In 2007, the Iowa General Assembly enacted—with little fanfare—a new provision of the state's Civil Rights Act that established sexual orientation and gender identity as "protected classes."
And, for the next nine years, it was, more or less, a non-issue for most Iowans. But, with the Obama Administration's push for full enforcement of "civil rights" for those engaged in what Christian teachings describe as sexual immorality, that law is coming back to the forefront in a major way.
The Iowa Civil Rights Commission has distributed a new flyer to a number of churches across the state that is meant to "educate" them about the Iowa Civil Rights Act and how it applies to them. To a casual reader, it may not appear to be a problem for churches, which have often pointed to their First Amendment protections.
But in a corner of the flyer, it states:
Does this law apply to churches? Sometimes. Iowa law provides that these protections do not apply to religious institutions with respect to any religion-based qualifications when such qualifications are related to a bona fide religious purpose. Where qualifications are not related to a bona fide religious purpose, churches are still subject to the law's provisions (e.g. a child care facility operated at a church or a church service open to the public).

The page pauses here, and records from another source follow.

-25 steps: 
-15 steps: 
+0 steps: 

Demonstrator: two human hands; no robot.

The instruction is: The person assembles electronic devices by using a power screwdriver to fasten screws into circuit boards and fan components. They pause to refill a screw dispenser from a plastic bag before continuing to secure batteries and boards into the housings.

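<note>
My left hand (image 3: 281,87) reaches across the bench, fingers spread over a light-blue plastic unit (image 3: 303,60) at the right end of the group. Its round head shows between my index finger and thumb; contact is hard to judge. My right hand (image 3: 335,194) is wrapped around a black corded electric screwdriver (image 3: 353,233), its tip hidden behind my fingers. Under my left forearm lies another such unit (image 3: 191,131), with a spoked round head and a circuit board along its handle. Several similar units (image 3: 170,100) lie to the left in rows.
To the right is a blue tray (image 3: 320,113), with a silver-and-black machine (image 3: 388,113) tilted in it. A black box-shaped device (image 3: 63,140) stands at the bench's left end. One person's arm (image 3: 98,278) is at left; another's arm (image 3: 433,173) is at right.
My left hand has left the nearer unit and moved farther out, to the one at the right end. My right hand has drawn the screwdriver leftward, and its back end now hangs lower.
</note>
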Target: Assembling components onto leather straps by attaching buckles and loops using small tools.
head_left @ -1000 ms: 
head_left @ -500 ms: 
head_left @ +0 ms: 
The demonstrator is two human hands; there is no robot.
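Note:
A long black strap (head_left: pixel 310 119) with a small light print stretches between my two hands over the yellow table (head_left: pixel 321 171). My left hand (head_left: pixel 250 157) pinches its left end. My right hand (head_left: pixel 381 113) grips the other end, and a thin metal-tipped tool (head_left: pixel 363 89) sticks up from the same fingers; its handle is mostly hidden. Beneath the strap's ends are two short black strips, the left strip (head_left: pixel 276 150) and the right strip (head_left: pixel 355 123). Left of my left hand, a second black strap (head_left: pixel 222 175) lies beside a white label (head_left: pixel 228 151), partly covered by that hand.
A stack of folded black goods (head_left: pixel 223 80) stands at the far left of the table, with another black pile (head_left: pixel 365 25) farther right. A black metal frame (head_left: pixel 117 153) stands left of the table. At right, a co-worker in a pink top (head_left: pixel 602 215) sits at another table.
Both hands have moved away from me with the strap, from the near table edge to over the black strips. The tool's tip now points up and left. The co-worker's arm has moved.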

That's right. According to the Iowa Civil Rights Commission, a church service that is open to the public is not a bona fide religious purpose for which a church is exempted from the Civil Rights Act.
For starters, when was the last time a church service wasn't open to the public? Secondly, while the flyer applies to "public accommodations," it also references other forms of "illegal discrimination" that would fall under the ICRC's purview.
This includes "harassment , intimidation, or other demonstration of hostility."
The ICRC is supposed to be a neutral, fact-finding law enforcement agency. Its seven members are appointed by the governor, subject to confirmation by the senate. Staff, however, answer directly to the commission and act under its authority.
Commissioners serve four-year terms. Of the current commissioners, four have terms that expire June 30, 2017. The other three expire in 2019.
Neither the commission nor Gov. Terry Branstad have responded to requests for comment regarding the flyer as of this writing. In May, Branstad was heavily critical of President Barack Obama's "transgender mandate" to public schools, which had effectively the same impact on public education.
So far, only two churches have responded to this new threat to their religious liberty. But Cornerstone World Outreach in Sioux City and Fort Des Moines Church of Christ are taking two entirely different approaches to reach the same goal.
Cornerstone World Outreach senior pastor Cary Gordon has obtained the legal counsel of First Liberty Institute, which sent a demand letter to the ICRC on Tuesday morning. In it, attorneys seek an exemption and a promise not to enforce the law against the church from the commission by no later than Aug. 4.
"I am a father of five, and I am deeply concerned that the State of Iowa would try to tell us, as a church, what we can teach about matters of sexuality and how we are allowed to ensure the safety and privacy of our children," Gordon said. "All we want is to be left alone to teach the Word of God and minister to our community in peace."
Fort Des Moines Church of Christ pastor Michael Demastus has taken his opposition to the flyer a step further and is actually suing the state for violating his church's First Amendment rights. He has legal representation from the Alliance Defending Freedom.
"The commission is interpreting a state law to ban churches from expressing their views on human sexuality if they would 'directly or indirectly' make 'persons of any particular...gender identity' feel 'unwelcome' in conjunction with church services, events, and other religious activities," the ADF said in a press release announcing the lawsuit. "The speech ban could be used to gag churches from making any public comments—including from the pulpit—that could be viewed as unwelcome to persons who do not identify with their biological sex."
The lawsuit is called a pre-enforcement challenge, which means the ICRC hasn't taken any action against Fort Des Moines Church of Christ. ADF Senior Counsel Steven O'Ban said all Americans "have the right to challenge unjust laws."
"We don't have to be punished or thrown in jail before we seek justice," he added. "The government should never have the unchecked power to violate foundational, constitutionally protected freedoms."